Streaming Patterns with DuckDB

Author Avatar
Guillermo Sanchez
2025-10-13 · 10 min

TL;DR: DuckDB used for streaming analytics? This post will show you some patterns in which you can use DuckDB to refresh your data at near real-time speed.

The words “DuckDB” and “streaming” don't usually make it into the same sentence. Maybe this is because DuckDB has been positioned as an all powerful (but very lightweight) OLAP database. Or maybe this is because the ecosystem of streaming analytics has centered around names such as Kafka, Flink and Spark Streaming, and most recently players trying to change the game like Materialize or RisingWave. But can DuckDB be used in the context of streaming analytics? What is streaming analytics in the first place?

Streaming Analytics Patterns

The simplest definition: streaming analytics is the act of updating an analytical view of your data at near real-time speed as new data comes in. For example, if three new sessions have just started in your website, the process of gathering those session events and updating the count (+3) is streaming analytics. Streaming analytics is not, in my modest opinion, just about inserting those 3 session events in a table – that would fit well within the realm of a transactional workload. Streaming analytics is also not pushing this events to a Kafka topic and sinking to another system. If you don't update the analytical view of your data, I wouldn't call it streaming analytics.

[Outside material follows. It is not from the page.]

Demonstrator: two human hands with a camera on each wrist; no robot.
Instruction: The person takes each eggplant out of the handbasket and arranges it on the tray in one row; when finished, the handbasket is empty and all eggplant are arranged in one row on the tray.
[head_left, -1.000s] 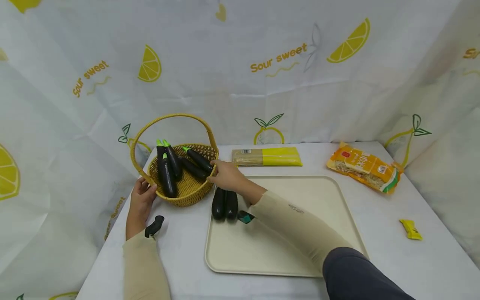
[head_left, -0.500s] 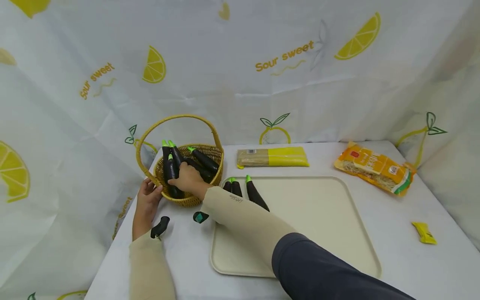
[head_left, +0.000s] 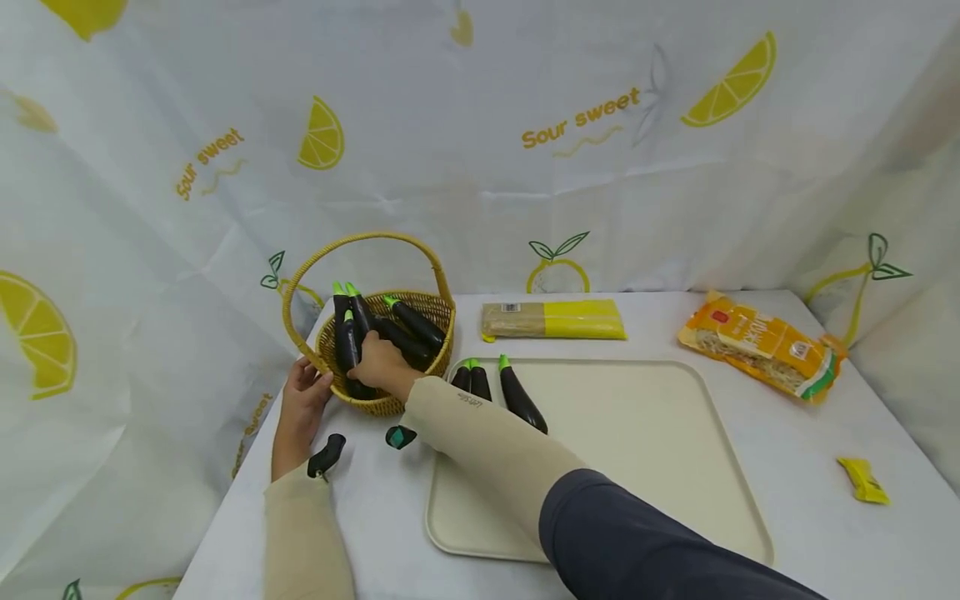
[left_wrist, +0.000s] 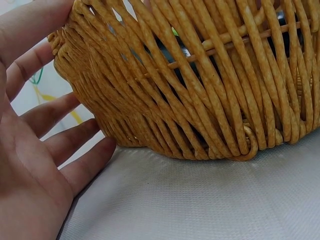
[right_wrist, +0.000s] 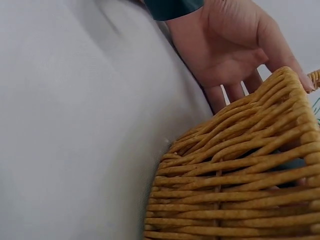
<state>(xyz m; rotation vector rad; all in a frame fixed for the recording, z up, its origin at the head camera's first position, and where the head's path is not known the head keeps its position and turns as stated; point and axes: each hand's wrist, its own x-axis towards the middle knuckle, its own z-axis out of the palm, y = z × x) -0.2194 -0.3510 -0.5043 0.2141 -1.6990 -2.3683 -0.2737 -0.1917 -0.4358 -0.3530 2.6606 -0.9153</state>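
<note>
A wicker basket [head_left: 386, 406] with a tall handle stands at the left and holds several dark eggplants with green stems. My left hand [head_left: 303, 404] holds its near left side; in the left wrist view the thumb is at the rim and the fingers [left_wrist: 82, 162] lie against the outer weave. My right hand [head_left: 381, 367] reaches inside and grips an eggplant [head_left: 347, 343], thumb on its side, its other fingertips partly hidden among the eggplants. In the right wrist view the basket wall [right_wrist: 240, 185] hides that hand, and the left hand [right_wrist: 225, 45] shows at the rim.
A beige tray [head_left: 637, 467] lies right of the basket, three eggplants [head_left: 521, 396] near its far left corner, partly behind my right sleeve. Behind it lies a yellow noodle pack [head_left: 555, 320]. An orange packet [head_left: 765, 343] and a small yellow wrapper [head_left: 864, 480] lie further right.
My right hand has gone from the basket's right rim to the eggplants inside it. The arm's shift uncovers the stems and a third eggplant on the tray. The left hand stays on the basket.
</note>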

Now that we have a definition, let's take a look at three common architectural patterns in streaming analytics. The names given to these patterns are of my own making, but I think they help differentiating them from one another.

Streaming patterns

  • In the Materialized View Pattern, it is very common to use a cloud data warehouse with support for materialized views (such as BigQuery or Snowflake). The stream of events is usually sunk to a raw table and a materialized view is created on top. This pattern is generally conceived as having a higher latency than the next two. However, there is not that much benchmarking around to conclude anything.

  • The Streaming Engine Pattern uses the more traditional ETL approach. A separate process using a streaming engine consumes the messages from the source, queries are then done on the fly and results are stored in a persisted table. Common engines are Spark Streaming, Flink, Kafka Streams or most recently Arroyo. This has traditionally come with a set of complications (e.g., dealing with watermarks, state management, increased memory load for infinite queries, etc.).

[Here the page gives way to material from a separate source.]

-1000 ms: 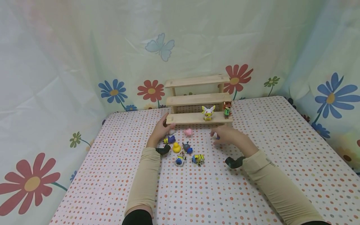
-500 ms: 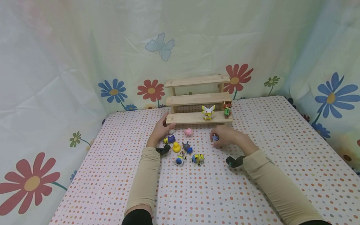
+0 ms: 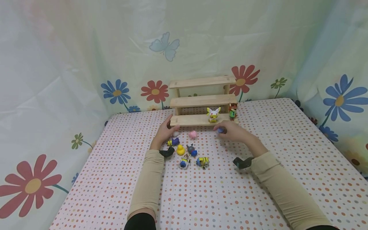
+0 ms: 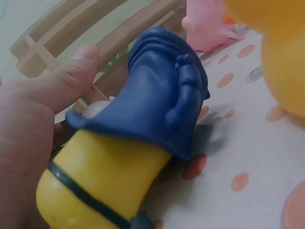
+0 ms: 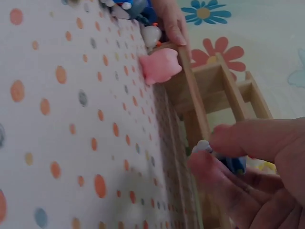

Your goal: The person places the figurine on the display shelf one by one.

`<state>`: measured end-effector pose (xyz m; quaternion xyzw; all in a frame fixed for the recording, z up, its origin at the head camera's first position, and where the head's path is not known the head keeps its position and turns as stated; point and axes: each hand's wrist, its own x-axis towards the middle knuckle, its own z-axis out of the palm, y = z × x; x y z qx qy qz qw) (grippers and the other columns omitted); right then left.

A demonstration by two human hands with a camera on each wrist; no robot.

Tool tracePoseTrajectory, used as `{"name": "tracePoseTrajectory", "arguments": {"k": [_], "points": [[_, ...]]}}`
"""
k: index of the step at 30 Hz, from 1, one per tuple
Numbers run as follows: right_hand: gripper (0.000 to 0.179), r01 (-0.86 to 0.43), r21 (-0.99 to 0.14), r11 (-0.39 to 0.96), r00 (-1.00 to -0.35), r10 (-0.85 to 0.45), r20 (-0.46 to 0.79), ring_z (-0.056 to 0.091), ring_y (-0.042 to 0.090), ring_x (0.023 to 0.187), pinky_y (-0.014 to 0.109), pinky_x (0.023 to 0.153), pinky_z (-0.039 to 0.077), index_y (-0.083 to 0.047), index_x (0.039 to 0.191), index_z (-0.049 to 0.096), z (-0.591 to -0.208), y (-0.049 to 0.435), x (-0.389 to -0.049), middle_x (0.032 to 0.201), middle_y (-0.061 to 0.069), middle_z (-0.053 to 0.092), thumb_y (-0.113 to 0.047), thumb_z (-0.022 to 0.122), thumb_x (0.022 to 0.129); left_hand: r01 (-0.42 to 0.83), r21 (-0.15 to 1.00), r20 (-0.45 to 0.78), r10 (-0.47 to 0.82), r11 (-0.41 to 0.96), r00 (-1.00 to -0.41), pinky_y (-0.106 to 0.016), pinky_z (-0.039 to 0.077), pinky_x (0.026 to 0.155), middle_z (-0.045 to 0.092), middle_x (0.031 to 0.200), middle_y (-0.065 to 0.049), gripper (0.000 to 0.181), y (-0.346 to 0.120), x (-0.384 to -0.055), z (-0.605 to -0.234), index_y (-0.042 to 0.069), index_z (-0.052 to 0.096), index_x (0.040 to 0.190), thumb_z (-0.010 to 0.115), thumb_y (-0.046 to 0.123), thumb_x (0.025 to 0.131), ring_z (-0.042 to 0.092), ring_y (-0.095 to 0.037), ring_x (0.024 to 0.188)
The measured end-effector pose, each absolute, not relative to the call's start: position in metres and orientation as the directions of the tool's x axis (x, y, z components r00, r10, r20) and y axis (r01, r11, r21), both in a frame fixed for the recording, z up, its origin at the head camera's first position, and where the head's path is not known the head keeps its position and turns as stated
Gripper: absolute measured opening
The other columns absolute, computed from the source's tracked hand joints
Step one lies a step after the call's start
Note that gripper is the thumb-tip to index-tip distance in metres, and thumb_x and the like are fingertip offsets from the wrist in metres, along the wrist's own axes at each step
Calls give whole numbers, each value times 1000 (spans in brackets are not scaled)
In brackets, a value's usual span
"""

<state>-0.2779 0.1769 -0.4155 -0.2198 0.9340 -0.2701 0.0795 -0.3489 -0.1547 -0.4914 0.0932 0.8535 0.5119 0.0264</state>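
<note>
My right hand (image 3: 233,131) pinches a small blue-and-white figure (image 3: 220,130) between thumb and fingers, just in front of the lowest step of a wooden tiered shelf (image 3: 189,120). Most of that figure is covered by the fingers in the right wrist view. At the shelf's lower left corner, my left hand (image 3: 164,134) grips the end of the bottom board. Beside this hand lies a yellow figure with a dark blue cape (image 4: 147,90). A white-and-yellow eared figure (image 3: 213,115) and a fox figure in green (image 3: 232,111) stand on the lowest step.
On the dotted tablecloth (image 3: 115,191) are a pink pig (image 3: 193,134), a yellow duck (image 3: 180,149), a grey-and-blue figure (image 3: 191,150), a blue-and-white figure (image 3: 184,164) and a yellow-and-blue figure (image 3: 203,162). A small white figure (image 5: 151,36) sits by the left hand. Flowered curtain behind.
My right hand has taken hold of the small blue-and-white figure from the cloth and moved it up and forward toward the lowest step. The left hand has stayed at the shelf's corner.
</note>
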Motion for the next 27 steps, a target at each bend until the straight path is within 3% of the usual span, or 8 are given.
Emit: {"name": "tracePoseTrajectory", "arguments": {"k": [7,12,16,22,27], "points": [[35,-342,-615,710,-915,-402,46,66,31,99,36,77,57,-2,126,58,-407,186,-282,126,19,55,-3,61,91,119,875,39,176,470,-984,-42,30,113,37,151,-8,98,-155,-348,-490,24,17,154,67,61,78,38,-24,138],[35,-261,-521,813,-965,-225,132,63,26,89,37,71,53,-4,123,59,-402,185,-281,110,17,64,-21,62,93,120,868,41,171,481,-984,-42,29,114,37,151,-8,98,-155,-347,-490,22,17,154,66,61,78,37,-25,138],[37,-198,-492,848,-970,-99,221,61,30,91,41,76,52,-2,118,59,-404,183,-280,103,19,64,-29,62,93,110,872,33,167,478,-985,-42,30,114,37,152,-8,99,-155,-347,-489,23,17,154,66,62,77,36,-24,138],[36,-195,-487,851,-936,-13,353,60,34,94,44,80,53,2,115,61,-416,181,-280,105,21,60,-25,66,91,99,880,24,166,465,-986,-42,30,114,36,152,-7,98,-154,-347,-489,25,18,154,67,61,77,36,-24,139],[35,-180,-465,867,-929,5,370,57,33,96,44,81,52,1,119,62,-425,180,-283,107,19,55,-20,66,90,100,879,21,170,466,-985,-41,30,114,36,152,-7,98,-154,-347,-489,25,17,154,67,61,77,36,-23,139]]}}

  • The Streaming Database Pattern is similar to the previous one in terms of latency but drastically simplifies the experience. Streaming databases like RisingWave or Materialize can directly read from the streaming source and update your materialized view on the fly. They aim at keeping ACID consistency and allowing clients to query data using the PostgreSQL wire protocol.

“Where does DuckDB fit in all this?” – you may ask. Well, DuckDB fits well with patterns one and two. Even if DuckDB does not support materialized views (yet), we can work around this limitation and implement these patterns to still get very good results.

Interestingly, the streaming engine industry doesn't have many official benchmarks. The Nexmark benchmark seems to be the most common, but there are not many published results comparing engines using this benchmark.

Materialized View Pattern: Cooking Our Own Materialized View with DuckDB

We know that DuckDB is very fast at aggregating data on the fly and also performs very well in transactional workloads (for an OLAP system). So does DuckLake's lakehouse format, thanks to its data inlining feature. In this section we are going to see both DuckDB and DuckLake in action, acting as a sink for Kafka and calculating new metric values based on deltas.

All the patterns are going to do the same thing in different ways. That is, read events from a Kafka topic and update the analytical view, which can be a persisted table or a view on top of a raw table. What happens in between is what differentiates these patterns.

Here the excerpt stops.